Content starts

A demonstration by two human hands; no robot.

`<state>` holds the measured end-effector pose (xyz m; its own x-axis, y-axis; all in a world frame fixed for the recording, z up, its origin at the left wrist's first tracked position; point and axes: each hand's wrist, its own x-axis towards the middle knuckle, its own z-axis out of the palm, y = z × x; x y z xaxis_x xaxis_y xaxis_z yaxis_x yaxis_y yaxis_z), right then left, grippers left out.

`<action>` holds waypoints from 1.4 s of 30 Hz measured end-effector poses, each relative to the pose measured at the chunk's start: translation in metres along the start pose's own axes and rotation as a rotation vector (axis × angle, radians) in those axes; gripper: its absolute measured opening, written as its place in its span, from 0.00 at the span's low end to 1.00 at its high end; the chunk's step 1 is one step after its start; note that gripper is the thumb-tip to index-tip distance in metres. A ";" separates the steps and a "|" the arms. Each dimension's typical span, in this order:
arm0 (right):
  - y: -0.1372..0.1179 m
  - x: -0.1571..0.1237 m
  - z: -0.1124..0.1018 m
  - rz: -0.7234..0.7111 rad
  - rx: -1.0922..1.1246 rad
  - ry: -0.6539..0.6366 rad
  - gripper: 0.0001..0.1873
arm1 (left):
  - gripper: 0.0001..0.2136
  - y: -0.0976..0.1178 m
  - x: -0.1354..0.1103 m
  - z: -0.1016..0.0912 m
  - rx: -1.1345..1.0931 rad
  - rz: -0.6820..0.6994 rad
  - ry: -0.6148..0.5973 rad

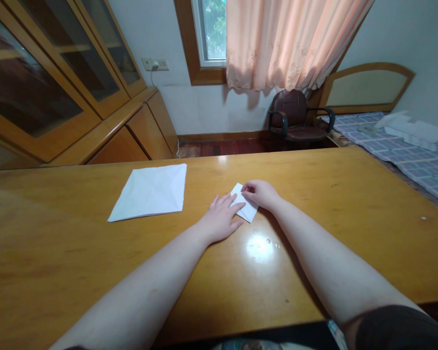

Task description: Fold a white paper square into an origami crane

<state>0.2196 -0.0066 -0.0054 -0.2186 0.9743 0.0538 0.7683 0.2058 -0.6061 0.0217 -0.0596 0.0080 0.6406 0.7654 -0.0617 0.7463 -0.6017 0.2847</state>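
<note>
A small folded piece of white paper (pixel 251 209) lies on the wooden table (pixel 211 272), turned at an angle, with a crease line near its lower corner. My left hand (pixel 222 218) rests flat over its left side with the fingers spread, some of them on the paper. At its upper right part, my right hand (pixel 261 193) has thumb and fingertips pinched together on the paper. The fingers cover part of the fold there.
A stack of square white paper sheets (pixel 151 190) lies on the table to the left. Beyond the far table edge stand a brown armchair (pixel 292 116), a glass-door cabinet (pixel 95 116) and a bed (pixel 409 146) with a checked cover.
</note>
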 end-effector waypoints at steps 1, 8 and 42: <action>0.000 0.000 0.000 -0.010 0.003 0.002 0.07 | 0.24 -0.001 0.000 0.000 -0.001 -0.001 0.004; 0.003 -0.001 -0.001 -0.048 0.004 -0.003 0.10 | 0.25 -0.004 0.001 0.003 -0.006 0.014 0.030; 0.010 0.001 0.001 -0.296 0.098 -0.039 0.15 | 0.14 -0.005 0.005 0.000 -0.002 -0.052 0.140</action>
<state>0.2263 -0.0035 -0.0119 -0.4486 0.8687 0.2100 0.6063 0.4684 -0.6426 0.0208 -0.0525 0.0060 0.5693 0.8201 0.0579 0.7774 -0.5599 0.2866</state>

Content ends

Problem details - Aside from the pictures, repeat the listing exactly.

The completed task -
A demonstration by two human hands; no robot.

`<state>` holds the measured end-effector pose (xyz m; its own x-axis, y-axis; all in a world frame fixed for the recording, z up, its origin at the left wrist's first tracked position; point and axes: each hand's wrist, its own x-axis towards the middle knuckle, its own z-axis out of the palm, y = z × x; x y z xaxis_x xaxis_y xaxis_z yaxis_x yaxis_y yaxis_z), right then left, grippers left out.

`<action>` holds waypoints from 1.4 s of 30 Hz measured end-effector poses, each relative to the pose measured at the chunk's start: translation in metres along the start pose's own axes and rotation as a rotation vector (axis × angle, radians) in those axes; gripper: its absolute measured opening, written as its place in its span, from 0.00 at the span's low end to 1.00 at its high end; the chunk's step 1 is one step after its start; note that gripper is the thumb-tip to index-tip distance in metres. A ";" separates the steps and a "|" the arms. Each dimension's typical span, in this order:
arm0 (right):
  - y: -0.1372..0.1179 m
  - x: -0.1571..0.1237 m
  - z: -0.1124..0.1018 m
  - rz: -0.7234..0.7111 rad
  - rx: -1.0922..1.1246 rad
  - ry: -0.6539..0.6366 rad
  - gripper: 0.0001..0.1873
arm1 (left):
  - gripper: 0.0001..0.2136
  - y: -0.0976..0.1178 m
  - x: -0.1354..0.1103 m
  - z: -0.1016..0.0912 m
  - rx: -1.1345..1.0931 rad
  - rz: -0.6820..0.6994 rad
  - ry: -0.6148..0.5973 rad


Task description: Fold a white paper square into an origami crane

<state>0.2196 -0.0066 -0.0054 -0.2186 0.9743 0.0538 0.7683 0.2058 -0.6061 0.0217 -0.0596 0.0080 0.6406 0.7654 -0.0617 0.7463 -0.6017 0.2847</state>
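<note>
A small folded piece of white paper (pixel 251 209) lies on the wooden table (pixel 211 272), turned at an angle, with a crease line near its lower corner. My left hand (pixel 222 218) rests flat over its left side with the fingers spread, some of them on the paper. At its upper right part, my right hand (pixel 261 193) has thumb and fingertips pinched together on the paper. The fingers cover part of the fold there.
A stack of square white paper sheets (pixel 151 190) lies on the table to the left. Beyond the far table edge stand a brown armchair (pixel 292 116), a glass-door cabinet (pixel 95 116) and a bed (pixel 409 146) with a checked cover.
</note>
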 end-effector waypoints at steps 1, 8 and 42: <action>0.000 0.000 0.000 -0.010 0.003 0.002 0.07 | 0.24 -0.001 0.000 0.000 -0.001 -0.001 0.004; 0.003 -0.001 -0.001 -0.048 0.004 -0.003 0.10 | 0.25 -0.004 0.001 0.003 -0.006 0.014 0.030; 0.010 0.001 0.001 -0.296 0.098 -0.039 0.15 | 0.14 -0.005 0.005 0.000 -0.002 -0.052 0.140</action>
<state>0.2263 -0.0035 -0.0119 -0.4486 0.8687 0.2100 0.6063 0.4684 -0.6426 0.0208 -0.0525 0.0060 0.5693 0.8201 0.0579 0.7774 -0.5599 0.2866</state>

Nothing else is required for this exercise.